Data extracted from a collection

-------------------------

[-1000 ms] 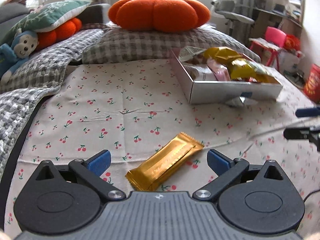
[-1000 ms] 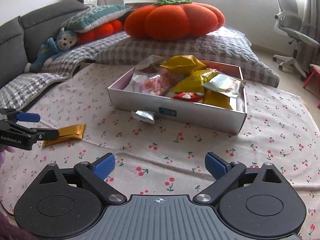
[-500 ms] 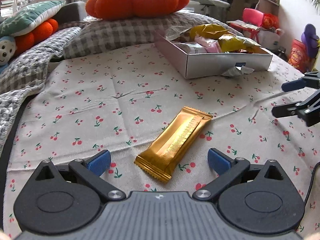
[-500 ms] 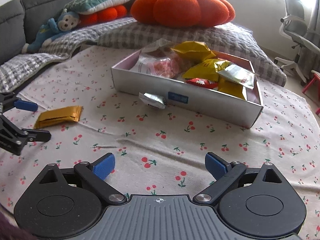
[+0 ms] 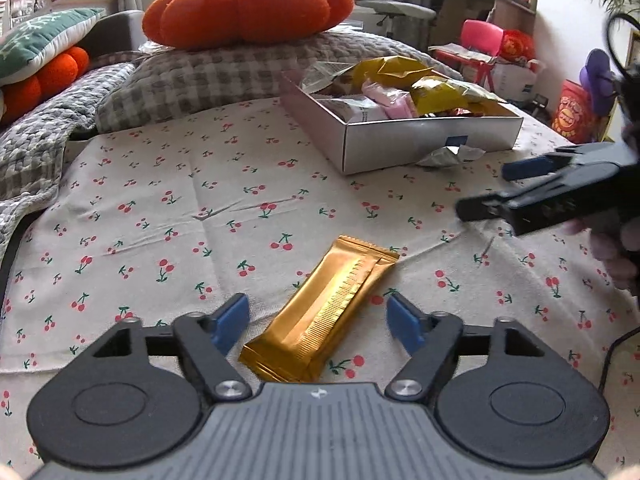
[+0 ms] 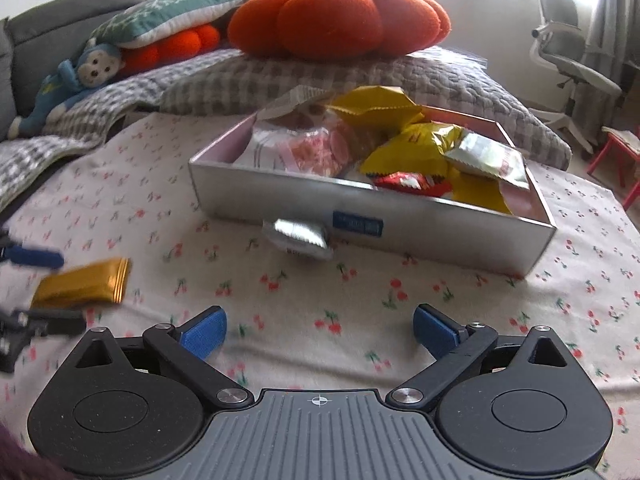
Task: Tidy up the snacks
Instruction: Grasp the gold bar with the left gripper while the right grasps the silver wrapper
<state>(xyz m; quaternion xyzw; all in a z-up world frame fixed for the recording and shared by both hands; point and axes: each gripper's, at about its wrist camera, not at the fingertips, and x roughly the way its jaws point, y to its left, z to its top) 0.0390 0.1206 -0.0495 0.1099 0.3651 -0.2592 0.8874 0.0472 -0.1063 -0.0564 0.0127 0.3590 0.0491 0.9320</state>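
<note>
Left tongs (image 5: 318,320) closing around the near end of the gold snack bar (image 5: 324,312), pads narrower than a second ago yet not pressing the wrapper; bar lying flat and diagonal on the cherry-print cloth (image 5: 160,208), pointing far-right toward the silver box (image 5: 420,140). Closer over the bar than a second ago, so likely the start of the pick-up, with transfer to the box not yet begun. Right tongs (image 6: 318,332) wide open and empty, now lower and nearer the box than half a second ago, aimed at the small silver packet (image 6: 298,236) resting on the cloth against the near wall of the box, outside it. Box already heaped with yellow, pink and red packets, so probably only the bar and the silver packet left to stow. Both tools angled downward toward the cloth; left one rolled slightly to line the pads across the bar's width. Right tool seen from the left camera at the right edge, held in a hand (image 5: 612,248), pads apart, well clear of the bar.
</note>
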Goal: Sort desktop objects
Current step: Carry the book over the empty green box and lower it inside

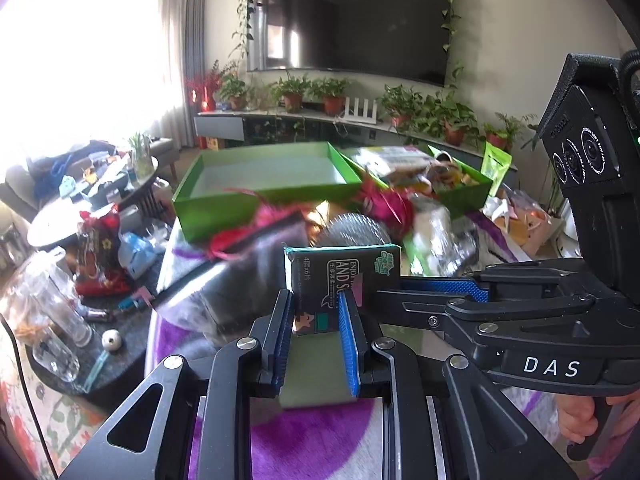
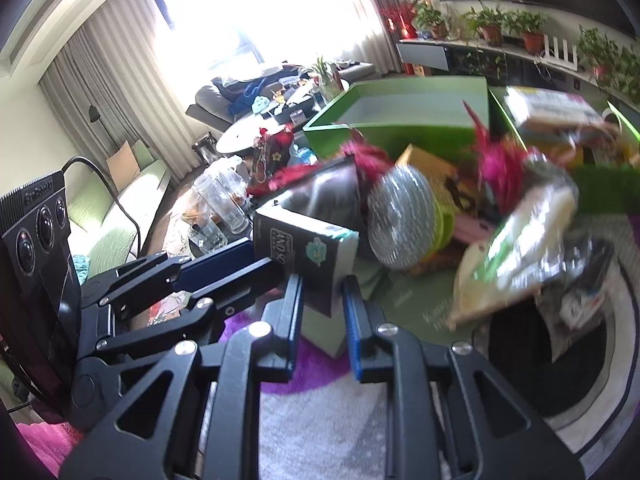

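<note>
Both grippers clamp the dark tissue pack [image 1: 343, 280] at once: left gripper [image 1: 316, 312] pinches its lower edge, right gripper [image 2: 322, 304] bites its corner. The pack hangs just in front of the empty green box [image 1: 264, 196], beside a silver mesh ball [image 2: 402, 220].

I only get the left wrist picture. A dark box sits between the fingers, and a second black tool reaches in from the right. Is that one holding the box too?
Observer: In the right wrist view the box also sits between the right gripper fingers. I cannot tell if they pinch it.
Visitor: What lies further right on the table?
Observer: A black round shape with a pale rim, too blurred to name.
Visitor: And far left in the room?
Observer: A green sofa under the curtains, with a floor lamp beside it.
</note>
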### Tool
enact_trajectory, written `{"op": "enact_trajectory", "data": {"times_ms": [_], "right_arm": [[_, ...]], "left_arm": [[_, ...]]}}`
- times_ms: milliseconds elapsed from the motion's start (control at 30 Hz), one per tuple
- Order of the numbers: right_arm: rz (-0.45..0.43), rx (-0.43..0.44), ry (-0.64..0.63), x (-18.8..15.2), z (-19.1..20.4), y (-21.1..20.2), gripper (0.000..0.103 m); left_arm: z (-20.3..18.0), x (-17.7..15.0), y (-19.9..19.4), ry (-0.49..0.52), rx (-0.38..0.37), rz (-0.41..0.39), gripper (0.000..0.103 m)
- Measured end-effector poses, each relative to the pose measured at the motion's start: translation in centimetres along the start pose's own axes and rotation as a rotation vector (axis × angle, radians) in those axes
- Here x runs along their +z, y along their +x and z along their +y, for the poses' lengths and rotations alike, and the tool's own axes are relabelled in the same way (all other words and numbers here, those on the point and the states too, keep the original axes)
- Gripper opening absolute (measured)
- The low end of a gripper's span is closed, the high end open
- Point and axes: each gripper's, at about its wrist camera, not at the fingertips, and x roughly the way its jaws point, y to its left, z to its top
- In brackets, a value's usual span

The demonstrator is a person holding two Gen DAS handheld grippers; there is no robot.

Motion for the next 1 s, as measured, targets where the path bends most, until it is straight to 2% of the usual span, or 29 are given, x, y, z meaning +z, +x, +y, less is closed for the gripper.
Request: {"op": "enact_trajectory", "data": {"times_ms": [567, 1000], "right_arm": [[-0.033, 0.023, -0.045, 5.9, 0.9, 2.0, 0.021], [-0.055, 0.032, -0.076, 10.6, 0.6, 4.6, 0.021]], "left_arm": [[3.9, 5.3, 1.7, -0.014, 0.043, -0.060, 0.021], [6.9, 9.3, 4.9, -0.012, 0.069, -0.092, 0.021]]}}
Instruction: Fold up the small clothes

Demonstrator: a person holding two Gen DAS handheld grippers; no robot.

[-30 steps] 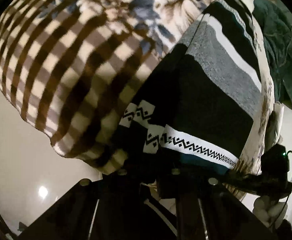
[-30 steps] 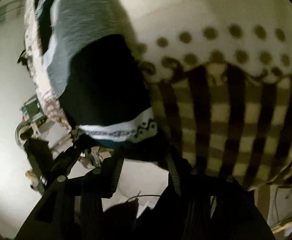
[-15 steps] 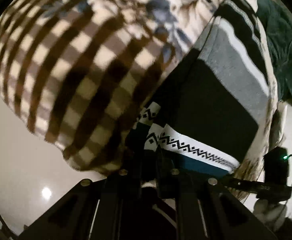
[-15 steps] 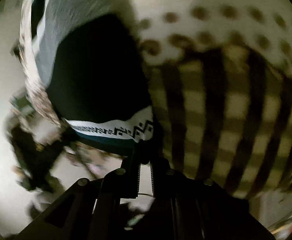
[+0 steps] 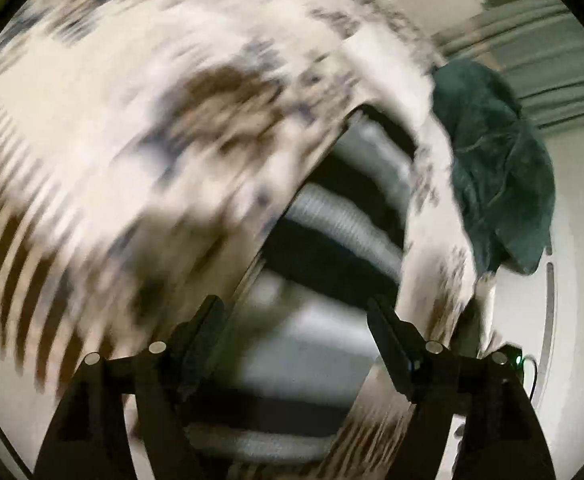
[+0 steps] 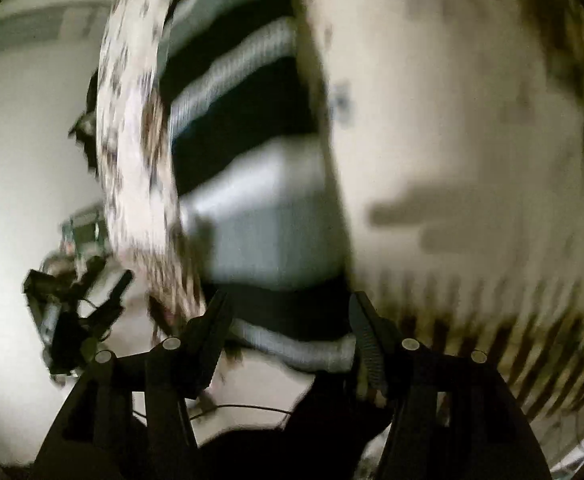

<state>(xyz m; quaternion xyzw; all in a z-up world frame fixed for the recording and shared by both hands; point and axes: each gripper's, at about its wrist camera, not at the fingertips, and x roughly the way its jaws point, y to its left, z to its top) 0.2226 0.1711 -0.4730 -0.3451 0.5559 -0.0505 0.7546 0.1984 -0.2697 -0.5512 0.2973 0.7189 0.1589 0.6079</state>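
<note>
A striped garment [image 5: 332,248] in black, grey and white bands lies folded on the patterned blanket [image 5: 132,140]. Both views are blurred by motion. My left gripper [image 5: 294,314] hangs above the garment's near part, its jaws opening, and nothing is pressed between the fingers. In the right wrist view the same striped garment [image 6: 260,208] lies ahead and below. My right gripper [image 6: 290,306] is over its near edge with the jaws opening and the pads clear of the cloth. The other gripper [image 6: 72,312] shows dark at the left of that view.
A dark green cloth [image 5: 496,160] lies heaped at the blanket's right side. The blanket [image 6: 472,140] has a checked border and floral print, over a pale surface [image 5: 572,280]. A thin cable [image 6: 244,406] runs below the right gripper.
Both grippers held the garment's patterned hem shut; now both have let go, spread their fingers and pulled up and back. The hem lies folded over onto the garment.
</note>
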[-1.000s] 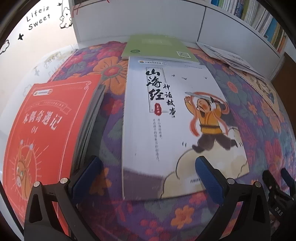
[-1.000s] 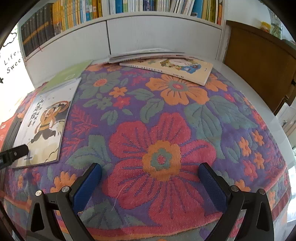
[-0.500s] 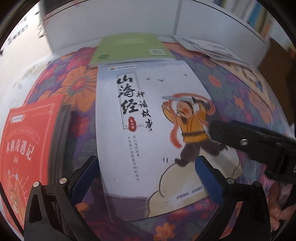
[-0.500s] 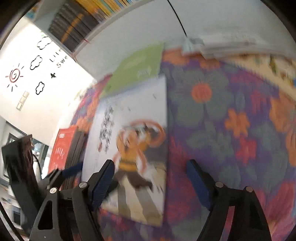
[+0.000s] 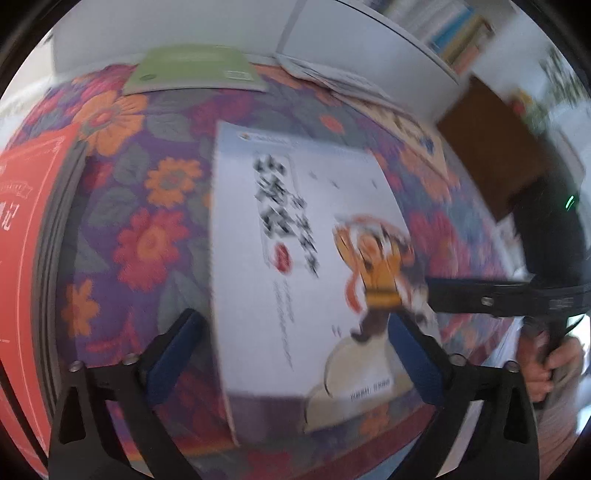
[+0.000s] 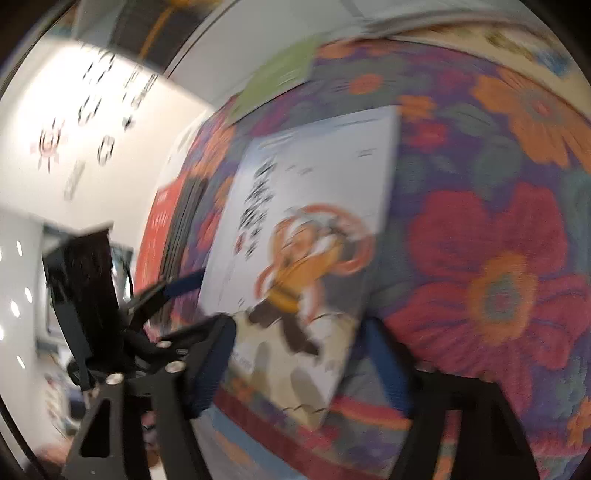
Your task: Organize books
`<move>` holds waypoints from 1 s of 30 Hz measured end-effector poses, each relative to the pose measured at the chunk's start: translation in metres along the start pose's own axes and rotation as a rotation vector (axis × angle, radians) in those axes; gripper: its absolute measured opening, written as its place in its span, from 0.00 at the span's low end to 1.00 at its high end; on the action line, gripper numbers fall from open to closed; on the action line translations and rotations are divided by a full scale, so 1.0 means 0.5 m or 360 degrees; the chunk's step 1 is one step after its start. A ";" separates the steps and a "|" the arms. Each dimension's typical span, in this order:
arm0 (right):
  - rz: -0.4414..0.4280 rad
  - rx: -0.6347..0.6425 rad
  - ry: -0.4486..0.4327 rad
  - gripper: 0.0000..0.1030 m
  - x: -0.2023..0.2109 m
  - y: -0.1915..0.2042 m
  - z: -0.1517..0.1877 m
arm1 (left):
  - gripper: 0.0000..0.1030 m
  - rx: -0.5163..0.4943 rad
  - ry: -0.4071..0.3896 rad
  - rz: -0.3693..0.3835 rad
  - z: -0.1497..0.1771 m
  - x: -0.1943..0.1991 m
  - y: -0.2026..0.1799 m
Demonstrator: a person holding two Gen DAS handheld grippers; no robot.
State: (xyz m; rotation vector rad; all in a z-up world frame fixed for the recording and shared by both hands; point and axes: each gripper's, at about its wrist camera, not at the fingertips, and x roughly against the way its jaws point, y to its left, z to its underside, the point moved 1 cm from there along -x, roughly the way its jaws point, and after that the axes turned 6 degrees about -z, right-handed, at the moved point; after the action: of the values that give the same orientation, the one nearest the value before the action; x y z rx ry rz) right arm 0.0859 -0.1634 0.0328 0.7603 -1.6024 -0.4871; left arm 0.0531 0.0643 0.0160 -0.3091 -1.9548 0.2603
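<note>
A white book with a cartoon figure in orange (image 5: 295,236) (image 6: 314,229) lies flat on the flowered cloth (image 5: 147,240), its near end at the table's front edge. My left gripper (image 5: 295,354) straddles that near end; its jaws are closing, and the blue fingers (image 5: 173,347) stand at the book's sides without clearly pressing. My right gripper (image 6: 297,363) comes at the same end from the right, jaws closing around the book's width, with no clear press in the blur. Each gripper appears in the other's view: the right gripper (image 5: 480,295), the left gripper (image 6: 162,291).
A stack topped by a red book (image 5: 26,221) (image 6: 159,229) lies left of the white book. A green book (image 5: 192,70) lies at the back, thin booklets (image 5: 343,81) and an illustrated book (image 5: 406,129) at the back right. A bookshelf (image 5: 454,29) and a brown cabinet (image 5: 498,147) stand behind.
The right gripper swung left from bare cloth onto the white book and narrowed. The white book slid away from the green book toward the front edge. The left jaws narrowed slightly.
</note>
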 end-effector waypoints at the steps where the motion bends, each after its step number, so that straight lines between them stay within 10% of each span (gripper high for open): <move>1: -0.0058 -0.0055 -0.0040 0.49 0.002 -0.029 -0.016 | 0.82 0.0028 0.0005 0.0001 -0.009 0.000 0.007; 5: -0.0172 -0.0068 -0.0125 0.40 -0.011 -0.058 -0.051 | 0.44 0.0072 -0.0001 -0.0058 -0.045 -0.010 0.032; 9: -0.0083 -0.0056 -0.0199 0.16 -0.018 -0.064 -0.057 | 0.43 0.0115 0.0014 -0.0056 -0.060 -0.013 0.038; 14: 0.0083 0.0018 -0.0251 0.16 0.002 -0.022 -0.048 | 0.43 0.0100 -0.0019 -0.0021 -0.067 0.011 0.031; 30: -0.0033 0.0254 -0.0327 0.16 0.028 0.185 -0.040 | 0.43 0.0091 -0.0205 0.0007 -0.073 0.161 0.073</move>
State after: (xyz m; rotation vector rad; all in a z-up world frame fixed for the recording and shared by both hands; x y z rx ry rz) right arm 0.0862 -0.1071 0.1101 0.8696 -1.8429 -0.4680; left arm 0.0598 0.1268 0.0878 -0.2649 -2.0699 0.3460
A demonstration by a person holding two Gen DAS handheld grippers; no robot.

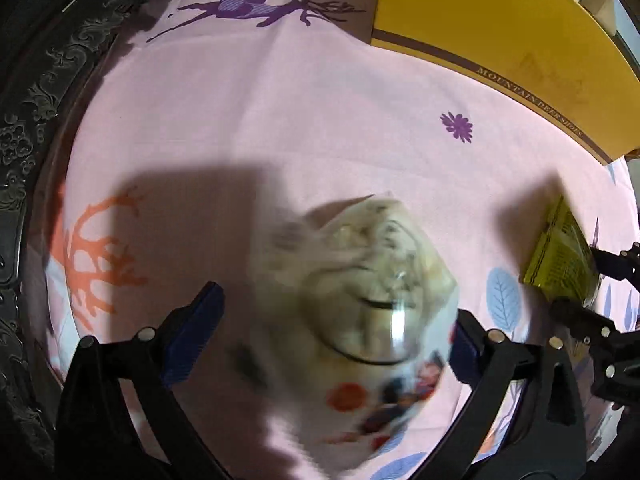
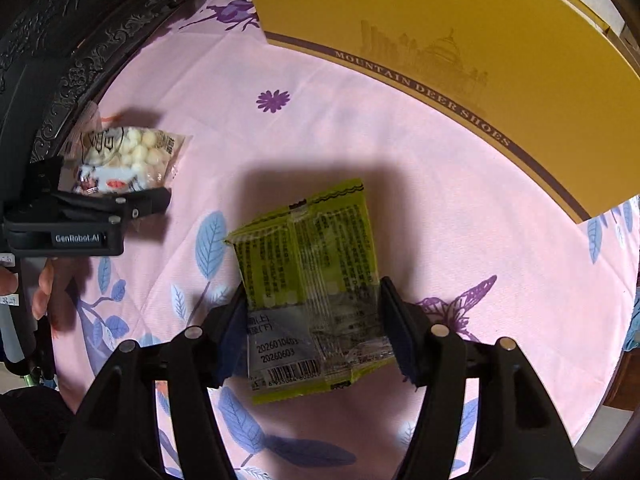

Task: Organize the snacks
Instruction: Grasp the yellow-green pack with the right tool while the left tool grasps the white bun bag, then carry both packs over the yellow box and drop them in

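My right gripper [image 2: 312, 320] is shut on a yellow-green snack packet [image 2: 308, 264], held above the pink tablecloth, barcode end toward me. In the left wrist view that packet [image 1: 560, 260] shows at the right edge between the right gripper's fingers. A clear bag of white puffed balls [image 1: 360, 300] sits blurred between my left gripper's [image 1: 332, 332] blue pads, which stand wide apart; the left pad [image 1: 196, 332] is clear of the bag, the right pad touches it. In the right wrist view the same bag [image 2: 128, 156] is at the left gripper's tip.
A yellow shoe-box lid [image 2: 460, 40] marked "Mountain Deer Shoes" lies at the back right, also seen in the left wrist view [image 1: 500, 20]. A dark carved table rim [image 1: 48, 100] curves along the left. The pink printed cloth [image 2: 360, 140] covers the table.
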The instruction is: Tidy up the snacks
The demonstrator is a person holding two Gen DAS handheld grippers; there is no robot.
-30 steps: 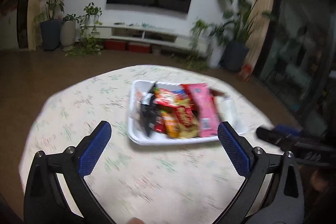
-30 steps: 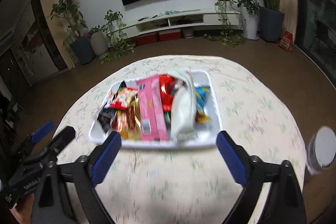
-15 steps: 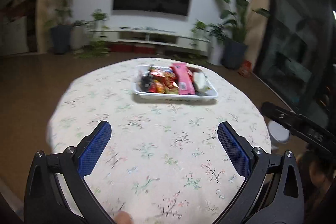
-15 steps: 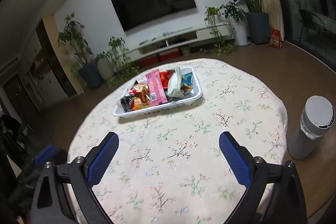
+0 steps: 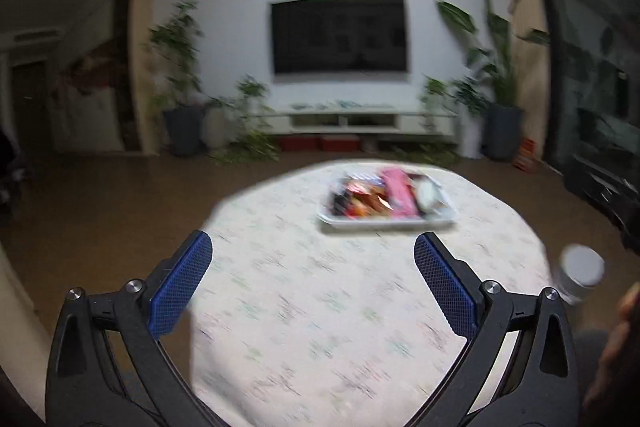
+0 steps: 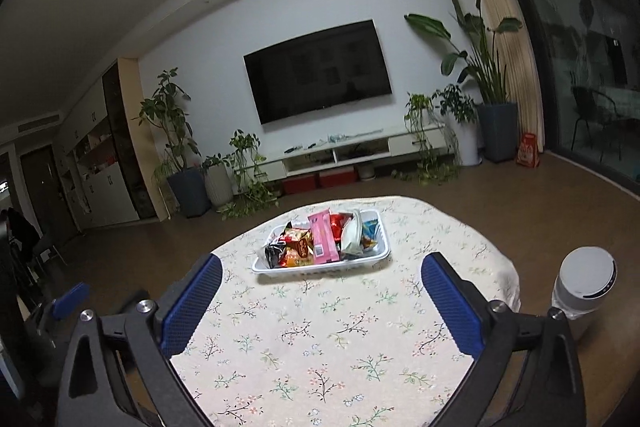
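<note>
A white tray (image 6: 376, 258) full of snack packets stands at the far side of a table with a floral cloth (image 6: 332, 339). Among the packets are a pink one (image 6: 323, 237), a white one (image 6: 352, 233) and red and orange ones (image 6: 296, 247). The tray also shows, blurred, in the left wrist view (image 5: 384, 223). My left gripper (image 5: 312, 279) is open and empty, well back from the tray. My right gripper (image 6: 320, 291) is open and empty, also back from the tray over the table's near half. The left gripper's blue tip shows in the right wrist view (image 6: 70, 301).
A grey-white cylinder (image 6: 582, 291) stands off the table's right edge; it also shows in the left wrist view (image 5: 578, 273). Beyond the table are brown floor, potted plants (image 6: 176, 147), a low TV bench (image 6: 360, 155) and a wall TV.
Both grippers have pulled back and up from the tray, which now looks small and far. Both stayed open and empty. The tray has not moved.
</note>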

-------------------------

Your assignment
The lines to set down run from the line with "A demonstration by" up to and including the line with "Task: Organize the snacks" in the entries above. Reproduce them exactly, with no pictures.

Response
A demonstration by a person holding two Gen DAS handheld grippers; no robot.


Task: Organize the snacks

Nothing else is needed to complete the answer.